DataSheet_1_Lnc-AIFM2-1 promotes HBV immune escape by acting as a ceRNA for miR-330-3p to regulate CD244 expression.docx

Chronic hepatitis B (CHB) virus infection is a major risk factor for cirrhosis and hepatocellular carcinoma (HCC). Hepatitis B virus (HBV) immune escape is regulated by the exhaustion of virus-specific CD8+ T cells, which is associated with abnormal expression of negative regulatory molecule CD244. However, the underlying mechanisms are unclear. To investigate the important roles of non-coding RNAs play in CD244 regulating HBV immune escape, we performed microarray analysis to determine the differential expression profiles of long non-coding RNAs (lncRNAs), microRNAs (miRNAs), and mRNAs in patients with CHB and patients with spontaneous clearance of HBV. Competing endogenous RNA (ceRNA) was analyzed by bioinformatics methods and confirmed by the dual-luciferase reporter assay. Furthermore, gene silencing and overexpression experiments were used to further identify the roles of lncRNA and miRNA in HBV immune escape through CD244 regulation. The results showed that the expression of CD244 on the surface of CD8+ T cells was significantly increased in CHB patients and in the co-culture system of T cells and HBV-infected HepAD38 cells, which was accompanied by the reduction of miR-330-3p and the elevation of lnc-AIFM2-1. The down-regulated miR-330-3p induced the apoptosis of T cells by lifting the inhibition of CD244, which was reversed by miR-330-3p mimic or CD244-siRNA. Lnc-AIFM2-1 promotes the accumulation of CD244, which is mediated by decreased miR-330-3p, and then reduced the clearance ability of CD8+ T cells to HBV through regulated CD244 expression. And the injury in the ability of CD8+ T cells to clear HBV can be reversed by lnc-AIFM2-1-siRNA, miR-330-3p mimic, or CD244-siRNA. Collectively, our findings indicate that lnc-AIFM2-1 on CD244 by acting as a ceRNA of miR-330-3p contributes to HBV immune escape, which may provide novel insights into the roles of interaction networks among lncRNA, miRNA, and mRNA in HBV immune escape, highlighting potential applications of lnc-AIFM2-1 and CD244 for diagnosis and treatment in CHB.

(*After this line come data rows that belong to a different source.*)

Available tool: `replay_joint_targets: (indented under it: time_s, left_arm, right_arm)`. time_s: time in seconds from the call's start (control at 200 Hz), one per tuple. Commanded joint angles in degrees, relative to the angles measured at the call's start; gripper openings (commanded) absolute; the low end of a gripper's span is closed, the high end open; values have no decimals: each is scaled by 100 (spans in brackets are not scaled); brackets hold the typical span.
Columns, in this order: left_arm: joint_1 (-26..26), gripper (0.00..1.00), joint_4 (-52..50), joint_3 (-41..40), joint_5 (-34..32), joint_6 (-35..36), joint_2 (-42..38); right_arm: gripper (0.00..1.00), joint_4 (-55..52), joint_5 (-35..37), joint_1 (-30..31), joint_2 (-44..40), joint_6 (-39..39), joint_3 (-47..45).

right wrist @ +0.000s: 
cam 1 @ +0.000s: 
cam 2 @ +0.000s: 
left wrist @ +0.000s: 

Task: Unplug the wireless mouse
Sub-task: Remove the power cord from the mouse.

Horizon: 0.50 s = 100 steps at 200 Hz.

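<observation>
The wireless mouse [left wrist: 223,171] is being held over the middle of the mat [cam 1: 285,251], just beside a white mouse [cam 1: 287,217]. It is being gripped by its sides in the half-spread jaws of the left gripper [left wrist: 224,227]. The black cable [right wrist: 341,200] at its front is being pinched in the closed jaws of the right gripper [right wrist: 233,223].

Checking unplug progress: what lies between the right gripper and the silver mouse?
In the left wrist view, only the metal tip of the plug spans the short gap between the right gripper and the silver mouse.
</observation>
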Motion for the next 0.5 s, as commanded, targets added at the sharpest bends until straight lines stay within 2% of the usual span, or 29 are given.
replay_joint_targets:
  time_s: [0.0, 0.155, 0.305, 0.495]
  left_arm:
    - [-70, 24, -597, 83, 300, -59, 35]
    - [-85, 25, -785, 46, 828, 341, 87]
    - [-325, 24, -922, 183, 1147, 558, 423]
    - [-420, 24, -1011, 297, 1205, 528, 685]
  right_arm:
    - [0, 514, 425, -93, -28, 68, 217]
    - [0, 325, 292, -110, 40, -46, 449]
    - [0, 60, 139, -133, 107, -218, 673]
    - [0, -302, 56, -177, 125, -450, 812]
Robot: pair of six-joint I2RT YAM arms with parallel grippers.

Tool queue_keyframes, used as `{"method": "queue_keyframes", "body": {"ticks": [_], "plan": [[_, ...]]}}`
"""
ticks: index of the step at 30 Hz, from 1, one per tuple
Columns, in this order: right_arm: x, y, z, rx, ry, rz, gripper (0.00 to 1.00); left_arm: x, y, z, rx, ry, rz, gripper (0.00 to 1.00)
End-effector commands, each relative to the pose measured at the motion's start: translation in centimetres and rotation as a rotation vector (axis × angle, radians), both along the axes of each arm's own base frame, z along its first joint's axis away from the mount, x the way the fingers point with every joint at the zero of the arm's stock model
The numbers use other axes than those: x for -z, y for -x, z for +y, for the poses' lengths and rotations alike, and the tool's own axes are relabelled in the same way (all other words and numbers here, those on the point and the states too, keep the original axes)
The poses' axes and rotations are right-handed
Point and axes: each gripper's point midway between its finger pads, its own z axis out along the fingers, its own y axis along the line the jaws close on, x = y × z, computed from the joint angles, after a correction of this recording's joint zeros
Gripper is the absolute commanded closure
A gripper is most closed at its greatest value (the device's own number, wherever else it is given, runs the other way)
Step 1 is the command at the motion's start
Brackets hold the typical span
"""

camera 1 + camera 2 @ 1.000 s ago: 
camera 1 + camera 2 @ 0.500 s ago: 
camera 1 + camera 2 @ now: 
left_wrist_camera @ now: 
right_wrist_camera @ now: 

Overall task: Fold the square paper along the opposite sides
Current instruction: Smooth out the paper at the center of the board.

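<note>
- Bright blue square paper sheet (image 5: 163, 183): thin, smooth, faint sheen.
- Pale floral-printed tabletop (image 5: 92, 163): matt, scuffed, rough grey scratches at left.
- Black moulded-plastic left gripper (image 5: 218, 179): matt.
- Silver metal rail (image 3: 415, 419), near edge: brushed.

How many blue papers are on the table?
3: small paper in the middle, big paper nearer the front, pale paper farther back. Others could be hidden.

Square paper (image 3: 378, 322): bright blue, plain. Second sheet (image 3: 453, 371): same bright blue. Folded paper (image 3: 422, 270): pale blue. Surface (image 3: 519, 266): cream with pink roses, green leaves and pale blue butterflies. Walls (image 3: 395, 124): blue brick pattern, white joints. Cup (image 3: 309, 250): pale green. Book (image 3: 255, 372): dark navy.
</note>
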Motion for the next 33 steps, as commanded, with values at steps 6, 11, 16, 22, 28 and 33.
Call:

慢性乙型肝炎（Chronic hepatitis B, CHB）病毒感染是肝硬化与肝细胞癌（hepatocellular carcinoma, HCC）的主要危险因素。乙型肝炎病毒（hepatitis B virus, HBV）免疫逃逸受病毒特异性CD8+T细胞耗竭调控，该过程与负调控分子CD244的异常表达密切相关，但其潜在分子机制仍未阐明。为探究非编码RNA（non-coding RNAs）在CD244调控HBV免疫逃逸过程中的重要作用，本研究通过微阵列分析，明确了慢性乙型肝炎患者与HBV自发清除者体内长链非编码RNA（long non-coding RNAs, lncRNAs）、微小RNA（microRNAs, miRNAs）及mRNA的差异表达谱。本研究采用生物信息学方法分析内源竞争RNA（Competing endogenous RNA, ceRNA）调控网络，并通过双荧光素酶报告基因实验（dual-luciferase reporter assay）对其进行验证。此外，本研究还通过基因沉默与过表达实验，进一步明确了lncRNA与miRNA通过调控CD244在HBV免疫逃逸中发挥的生物学功能。研究结果显示，慢性乙型肝炎患者及T细胞与HBV感染的HepAD38细胞共培养体系中，CD8+T细胞表面CD244的表达水平显著升高，同时伴随miR-330-3p表达下调与lnc-AIFM2-1表达上调。下调的miR-330-3p通过解除对CD244的抑制作用诱导T细胞凋亡，该效应可被miR-330-3p模拟物或CD244-siRNA逆转。Lnc-AIFM2-1可通过降低miR-330-3p的表达水平介导CD244的积累，进而通过调控CD244的表达削弱CD8+T细胞对HBV的清除能力。而CD8+T细胞的HBV清除能力损伤可被lnc-AIFM2-1-siRNA、miR-330-3p模拟物或CD244-siRNA逆转。综上，本研究结果表明，lnc-AIFM2-1可作为miR-330-3p的内源竞争RNA靶向调控CD244，从而促进HBV免疫逃逸。该发现为阐明lncRNA、miRNA与mRNA之间的互作网络在HBV免疫逃逸中的作用提供了新的研究视角，同时也凸显了lnc-AIFM2-1与CD244在慢性乙型肝炎诊断与治疗中的潜在应用价值。